▶ **Prompt**: Examine the records and identify each line that includes the string "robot". Copy those lines.

▶ **Data shown**:
++++++++
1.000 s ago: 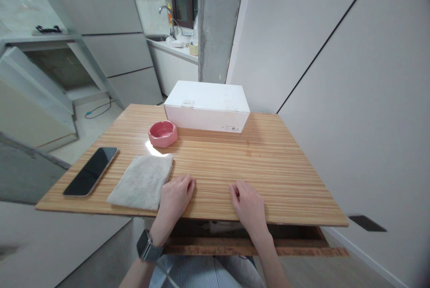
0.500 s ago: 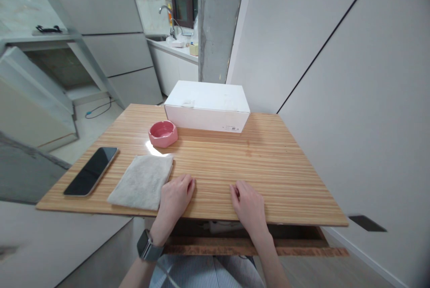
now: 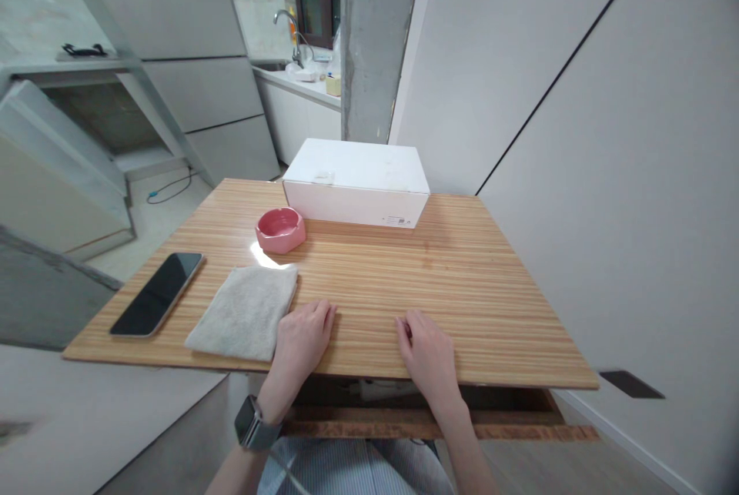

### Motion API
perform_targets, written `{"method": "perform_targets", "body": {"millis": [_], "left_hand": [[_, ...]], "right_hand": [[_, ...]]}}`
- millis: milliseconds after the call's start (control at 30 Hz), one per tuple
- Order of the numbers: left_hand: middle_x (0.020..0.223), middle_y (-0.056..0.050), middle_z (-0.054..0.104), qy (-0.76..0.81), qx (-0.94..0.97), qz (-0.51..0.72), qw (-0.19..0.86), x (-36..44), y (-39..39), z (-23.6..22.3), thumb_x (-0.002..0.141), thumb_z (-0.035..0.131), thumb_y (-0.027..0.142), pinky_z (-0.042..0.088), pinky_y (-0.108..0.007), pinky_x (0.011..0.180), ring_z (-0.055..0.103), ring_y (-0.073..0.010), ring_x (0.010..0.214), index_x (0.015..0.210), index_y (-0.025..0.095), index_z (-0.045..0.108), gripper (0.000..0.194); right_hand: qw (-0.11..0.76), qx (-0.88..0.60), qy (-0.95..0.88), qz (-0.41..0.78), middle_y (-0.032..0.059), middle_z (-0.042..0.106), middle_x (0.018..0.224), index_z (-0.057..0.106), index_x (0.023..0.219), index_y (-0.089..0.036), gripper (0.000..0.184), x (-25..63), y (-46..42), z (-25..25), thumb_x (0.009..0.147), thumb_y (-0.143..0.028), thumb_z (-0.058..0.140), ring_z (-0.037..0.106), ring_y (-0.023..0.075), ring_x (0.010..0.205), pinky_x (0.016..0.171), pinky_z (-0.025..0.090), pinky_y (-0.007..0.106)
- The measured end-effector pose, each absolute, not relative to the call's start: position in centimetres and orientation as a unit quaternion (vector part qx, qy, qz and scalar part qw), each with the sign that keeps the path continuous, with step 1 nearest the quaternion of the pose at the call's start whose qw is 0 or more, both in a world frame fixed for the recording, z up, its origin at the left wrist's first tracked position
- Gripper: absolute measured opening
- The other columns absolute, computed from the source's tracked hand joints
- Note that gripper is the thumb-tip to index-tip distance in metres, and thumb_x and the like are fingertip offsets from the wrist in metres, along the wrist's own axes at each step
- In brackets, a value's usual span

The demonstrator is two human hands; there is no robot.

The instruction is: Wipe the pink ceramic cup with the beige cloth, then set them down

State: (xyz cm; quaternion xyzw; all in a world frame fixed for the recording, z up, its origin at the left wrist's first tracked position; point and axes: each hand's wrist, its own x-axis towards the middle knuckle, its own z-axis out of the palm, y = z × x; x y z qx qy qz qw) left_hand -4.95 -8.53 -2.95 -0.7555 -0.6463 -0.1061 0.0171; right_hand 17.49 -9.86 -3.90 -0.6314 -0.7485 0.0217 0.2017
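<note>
My left hand (image 3: pixel 305 335) rests loosely curled on the wooden tabletop (image 3: pixel 375 272), against the right edge of a folded grey cloth (image 3: pixel 245 312). A watch (image 3: pixel 254 424) is strapped round that wrist. My right hand (image 3: pixel 427 349) lies on the table's near edge with its fingers closed, and nothing shows in them. Beyond the cloth sits a pink octagonal bowl (image 3: pixel 280 231) with nothing visible inside. To the cloth's left a smartphone (image 3: pixel 157 295) lies flat, its screen dark.
At the table's far side stands a closed white box (image 3: pixel 358 183). Below the near edge, an open drawer (image 3: pixel 508 401) holds a pale object, partly hidden. A white wall (image 3: pixel 566 172) runs along the right. A sink with a faucet (image 3: pixel 294 37) is in the background.
</note>
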Motion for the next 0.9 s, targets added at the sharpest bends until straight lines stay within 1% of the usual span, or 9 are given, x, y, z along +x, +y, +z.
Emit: {"method": "perform_targets", "body": {"millis": [300,467,600,667,700,733,800,867,900], "left_hand": [[0.08,-0.002,0.064,-0.618,-0.779,-0.103,-0.009,-5.4,-9.0,-2.4,0.098,0.026,0.03,0.038,-0.03,0.066,0.061,-0.0184,0.075,0.082,0.021,0.051,0.032],[0.081,-0.004,0.065,-0.625,-0.775,-0.088,-0.021,-5.3,-9.0,-2.5,0.098,0.026,0.029,0.038,-0.029,0.065,0.062,-0.0188,0.077,0.082,0.02,0.052,0.032],[0.075,-0.003,0.065,-0.619,-0.778,-0.075,-0.079,-6.0,-7.4,-0.7,0.097,0.027,0.033,0.036,-0.028,0.06,0.062,-0.0179,0.069,0.079,0.021,0.054,0.035],[0.072,-0.003,0.064,-0.619,-0.772,-0.114,-0.089,-7.0,-5.4,0.8,0.097,0.028,0.037,0.038,-0.028,0.062,0.06,-0.0173,0.069,0.077,0.021,0.055,0.037],[0.075,-0.003,0.063,-0.63,-0.759,-0.151,-0.068,-7.6,-4.2,1.6,0.096,0.029,0.04,0.04,-0.029,0.066,0.06,-0.0178,0.072,0.078,0.021,0.056,0.037],[0.083,-0.005,0.064,-0.647,-0.736,-0.198,-0.028,-8.2,-2.9,2.2,0.095,0.032,0.042,0.042,-0.03,0.072,0.06,-0.0193,0.079,0.082,0.021,0.057,0.035],[0.106,-0.01,0.061,-0.682,-0.68,-0.263,0.061,-9.6,-0.2,2.8,0.089,0.043,0.047,0.042,-0.036,0.086,0.056,-0.025,0.099,0.099,0.02,0.058,0.032],[0.125,-0.017,0.051,-0.721,-0.627,-0.272,0.118,-10.9,2.1,2.6,0.081,0.055,0.052,0.038,-0.044,0.094,0.049,-0.0318,0.113,0.119,0.018,0.051,0.051],[0.13,-0.019,0.048,-0.738,-0.608,-0.264,0.124,-11.4,3.1,2.3,0.077,0.058,0.054,0.037,-0.046,0.096,0.046,-0.0339,0.116,0.125,0.016,0.047,0.062]], "right_hand": [[0.204,-0.629,-0.75,0.02,-0.0006,0.056,0.07,0.046,0.071,-0.021,0.028,17.6,-9.9,-3.9,0.097,-0.031,0.039,0.052,0.013,0.065,0.061,0.029,0.025],[0.203,-0.631,-0.749,0.021,-0.0003,0.056,0.071,0.046,0.071,-0.021,0.028,17.5,-9.9,-3.8,0.097,-0.03,0.038,0.052,0.013,0.065,0.061,0.029,0.026],[0.209,-0.626,-0.751,0.017,-0.0004,0.056,0.07,0.046,0.071,-0.021,0.028,17.6,-9.9,-3.9,0.097,-0.03,0.038,0.052,0.0132,0.065,0.061,0.029,0.026],[0.211,-0.624,-0.753,0.016,-0.0005,0.056,0.07,0.046,0.071,-0.021,0.028,17.6,-9.9,-4.0,0.097,-0.03,0.038,0.052,0.0133,0.065,0.061,0.029,0.026],[0.212,-0.623,-0.753,0.016,-0.0006,0.055,0.07,0.046,0.071,-0.021,0.028,17.6,-9.8,-4.0,0.097,-0.03,0.038,0.052,0.0134,0.065,0.061,0.029,0.026],[0.212,-0.623,-0.753,0.016,-0.0006,0.055,0.07,0.046,0.071,-0.021,0.028,17.6,-9.8,-4.1,0.097,-0.03,0.038,0.052,0.0134,0.066,0.061,0.029,0.026],[0.213,-0.623,-0.752,0.018,-0.0007,0.055,0.07,0.046,0.072,-0.021,0.028,17.7,-9.8,-4.2,0.097,-0.03,0.039,0.052,0.0134,0.066,0.061,0.029,0.026],[0.216,-0.623,-0.752,0.021,-0.0008,0.055,0.07,0.046,0.072,-0.021,0.027,17.7,-9.8,-4.3,0.097,-0.03,0.039,0.052,0.0136,0.066,0.062,0.03,0.026],[0.217,-0.622,-0.752,0.022,-0.0008,0.055,0.07,0.046,0.072,-0.021,0.027,17.7,-9.8,-4.3,0.097,-0.03,0.039,0.052,0.0137,0.067,0.062,0.03,0.026]]}}
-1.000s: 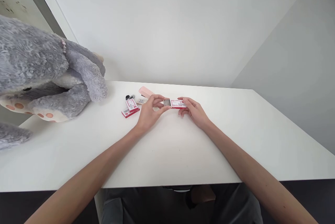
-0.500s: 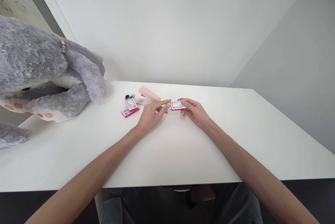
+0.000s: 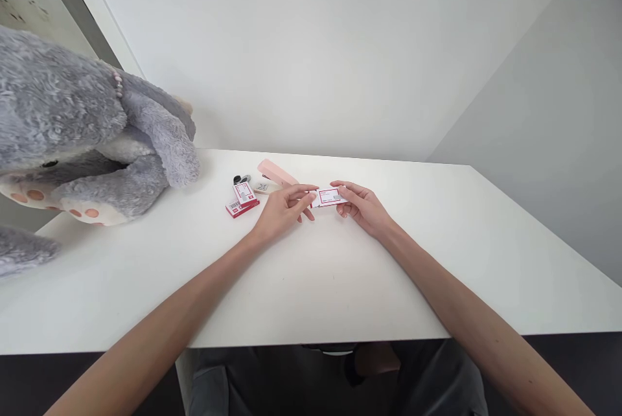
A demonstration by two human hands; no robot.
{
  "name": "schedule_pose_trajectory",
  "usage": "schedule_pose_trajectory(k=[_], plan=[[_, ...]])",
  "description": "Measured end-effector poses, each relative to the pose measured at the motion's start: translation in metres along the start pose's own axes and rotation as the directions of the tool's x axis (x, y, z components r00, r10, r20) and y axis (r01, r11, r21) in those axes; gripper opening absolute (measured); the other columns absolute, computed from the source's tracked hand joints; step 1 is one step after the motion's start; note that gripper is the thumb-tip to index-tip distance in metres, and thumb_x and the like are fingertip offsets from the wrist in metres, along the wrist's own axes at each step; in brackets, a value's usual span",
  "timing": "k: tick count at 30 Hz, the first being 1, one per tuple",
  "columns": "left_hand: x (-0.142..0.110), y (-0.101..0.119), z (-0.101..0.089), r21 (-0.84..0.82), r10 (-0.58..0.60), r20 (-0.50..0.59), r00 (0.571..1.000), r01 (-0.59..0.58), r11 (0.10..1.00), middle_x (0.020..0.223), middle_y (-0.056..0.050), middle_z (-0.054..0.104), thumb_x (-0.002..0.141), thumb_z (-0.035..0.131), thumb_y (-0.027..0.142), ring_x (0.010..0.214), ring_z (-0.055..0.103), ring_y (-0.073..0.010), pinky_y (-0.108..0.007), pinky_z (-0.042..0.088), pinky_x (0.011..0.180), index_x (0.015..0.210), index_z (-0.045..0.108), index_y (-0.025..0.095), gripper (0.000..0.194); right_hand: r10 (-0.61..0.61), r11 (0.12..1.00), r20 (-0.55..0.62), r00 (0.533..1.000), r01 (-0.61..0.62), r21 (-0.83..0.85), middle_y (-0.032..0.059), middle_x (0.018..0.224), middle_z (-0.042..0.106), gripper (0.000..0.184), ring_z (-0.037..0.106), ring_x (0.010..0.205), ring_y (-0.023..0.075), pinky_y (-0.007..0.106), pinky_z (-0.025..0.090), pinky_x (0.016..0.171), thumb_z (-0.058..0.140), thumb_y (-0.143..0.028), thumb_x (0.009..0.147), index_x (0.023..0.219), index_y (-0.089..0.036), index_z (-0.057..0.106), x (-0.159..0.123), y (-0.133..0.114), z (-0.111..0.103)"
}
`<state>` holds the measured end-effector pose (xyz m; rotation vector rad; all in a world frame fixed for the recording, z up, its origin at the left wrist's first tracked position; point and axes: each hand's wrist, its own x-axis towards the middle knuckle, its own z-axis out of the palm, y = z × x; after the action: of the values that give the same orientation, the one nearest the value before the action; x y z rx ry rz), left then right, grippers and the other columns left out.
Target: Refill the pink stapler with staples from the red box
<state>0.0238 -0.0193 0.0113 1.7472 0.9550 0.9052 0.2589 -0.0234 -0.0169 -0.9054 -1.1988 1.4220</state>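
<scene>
Between both hands is a small red-and-white staple box [image 3: 329, 196], held just above the table with its printed face up. My right hand [image 3: 363, 207] grips its right end, thumb on top and fingers beneath. At the other end, my left hand [image 3: 284, 208] pinches the box's end flap between thumb and fingers; the fingers hide part of it. Left of my left hand lie two similar boxes, one box [image 3: 243, 193] resting on another box [image 3: 234, 210]. A pink stapler [image 3: 276, 172] lies behind my left hand.
Near the stapler are a pale block with a printed pattern [image 3: 263, 188] and a small black-and-silver item [image 3: 241, 179]. A big grey plush toy [image 3: 160, 137] occupies the left of the white table [image 3: 311, 293]. A white wall [image 3: 311, 53] rises behind.
The box's left end has opened out a little, and its front face has tilted slightly. My left fingers have shifted at the flap; my right hand has barely moved.
</scene>
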Motion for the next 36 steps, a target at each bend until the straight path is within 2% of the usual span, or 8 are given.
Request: schedule_pose_trajectory(k=[5, 13, 17, 22, 26, 29, 32, 36], plan=[[0.000, -0.001, 0.001, -0.020, 0.001, 0.003, 1.000, -0.001, 1.000, 0.115, -0.008, 0.079, 0.096, 0.062, 0.058, 0.074, 0.077, -0.0170, -0.026, 0.054, 0.059, 0.127, 0.070, 0.022, 0.048, -0.006, 1.000, -0.003, 1.000, 0.006, -0.006, 0.0057, 0.099, 0.075, 0.043, 0.060, 0.063, 0.0110, 0.029, 0.053, 0.060, 0.082, -0.052, 0.084, 0.115, -0.023, 0.078, 0.001, 0.001, 0.000], [-0.002, 0.002, 0.002, -0.041, -0.045, 0.081, 0.996, 0.049, 0.998, 0.098, -0.006, 0.080, 0.091, 0.067, 0.061, 0.069, 0.075, -0.0179, -0.028, 0.054, 0.059, 0.129, 0.067, 0.023, 0.054, 0.039, 0.999, 0.085, 0.996, -0.039, -0.001, 0.0046, 0.097, 0.076, 0.044, 0.062, 0.065, 0.0123, 0.030, 0.056, 0.062, 0.082, -0.050, 0.085, 0.120, -0.024, 0.077, -0.002, -0.001, 0.002], [-0.004, 0.004, 0.004, -0.029, -0.062, 0.124, 0.990, 0.066, 0.997, 0.097, -0.006, 0.080, 0.090, 0.068, 0.062, 0.066, 0.073, -0.0163, -0.027, 0.052, 0.057, 0.131, 0.065, 0.022, 0.057, 0.057, 0.998, 0.125, 0.991, -0.055, -0.020, 0.0035, 0.092, 0.075, 0.046, 0.061, 0.064, 0.0127, 0.031, 0.056, 0.063, 0.081, -0.051, 0.087, 0.124, -0.024, 0.076, -0.004, -0.003, 0.003], [-0.006, 0.007, 0.005, 0.001, -0.041, 0.105, 0.994, 0.041, 0.999, 0.089, -0.003, 0.078, 0.094, 0.063, 0.061, 0.066, 0.072, -0.0160, -0.026, 0.048, 0.056, 0.131, 0.062, 0.024, 0.053, 0.057, 0.998, 0.160, 0.985, -0.054, -0.023, 0.0039, 0.092, 0.075, 0.047, 0.064, 0.067, 0.0135, 0.030, 0.057, 0.064, 0.077, -0.052, 0.090, 0.127, -0.024, 0.075, -0.005, -0.003, 0.002], [-0.005, 0.005, 0.005, 0.097, -0.018, 0.026, 1.000, 0.015, 0.995, 0.074, 0.000, 0.074, 0.100, 0.054, 0.057, 0.063, 0.069, -0.0161, -0.026, 0.046, 0.057, 0.124, 0.063, 0.023, 0.043, 0.065, 0.997, 0.175, 0.982, -0.056, -0.056, 0.0075, 0.101, 0.077, 0.049, 0.068, 0.071, 0.0157, 0.032, 0.058, 0.064, 0.074, -0.059, 0.090, 0.122, -0.022, 0.076, -0.003, -0.001, 0.004], [-0.003, -0.001, 0.004, 0.275, 0.026, -0.067, 0.997, -0.007, 0.961, 0.068, 0.001, 0.071, 0.101, 0.051, 0.051, 0.061, 0.067, -0.0164, -0.028, 0.045, 0.058, 0.115, 0.068, 0.023, 0.036, 0.017, 0.990, 0.083, 0.996, -0.005, -0.141, 0.0092, 0.108, 0.077, 0.048, 0.070, 0.074, 0.0172, 0.032, 0.057, 0.064, 0.071, -0.063, 0.090, 0.116, -0.023, 0.077, -0.001, 0.001, 0.007], [-0.001, -0.008, 0.004, 0.520, 0.122, -0.102, 0.987, -0.052, 0.853, 0.073, 0.000, 0.072, 0.099, 0.052, 0.043, 0.063, 0.065, -0.0167, -0.029, 0.043, 0.058, 0.104, 0.073, 0.023, 0.029, -0.059, 0.957, -0.078, 0.995, 0.034, -0.287, 0.0100, 0.106, 0.077, 0.044, 0.072, 0.083, 0.0202, 0.031, 0.056, 0.063, 0.070, -0.064, 0.090, 0.104, -0.022, 0.076, 0.000, 0.004, 0.009], [-0.001, -0.014, 0.002, 0.699, 0.274, -0.060, 0.960, -0.156, 0.697, 0.099, -0.005, 0.077, 0.101, 0.051, 0.038, 0.083, 0.069, -0.0205, -0.031, 0.047, 0.065, 0.105, 0.074, 0.023, 0.029, -0.138, 0.918, -0.229, 0.964, 0.037, -0.395, 0.0093, 0.097, 0.077, 0.042, 0.071, 0.084, 0.0203, 0.029, 0.052, 0.059, 0.065, -0.063, 0.092, 0.099, -0.022, 0.072, 0.002, 0.008, 0.006]])
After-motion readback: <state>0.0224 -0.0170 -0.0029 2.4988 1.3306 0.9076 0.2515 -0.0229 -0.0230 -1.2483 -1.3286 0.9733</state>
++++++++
▶ **Task output**:
The demonstrator is two human hands; there is no robot.
A demonstration by two human hands; no robot.

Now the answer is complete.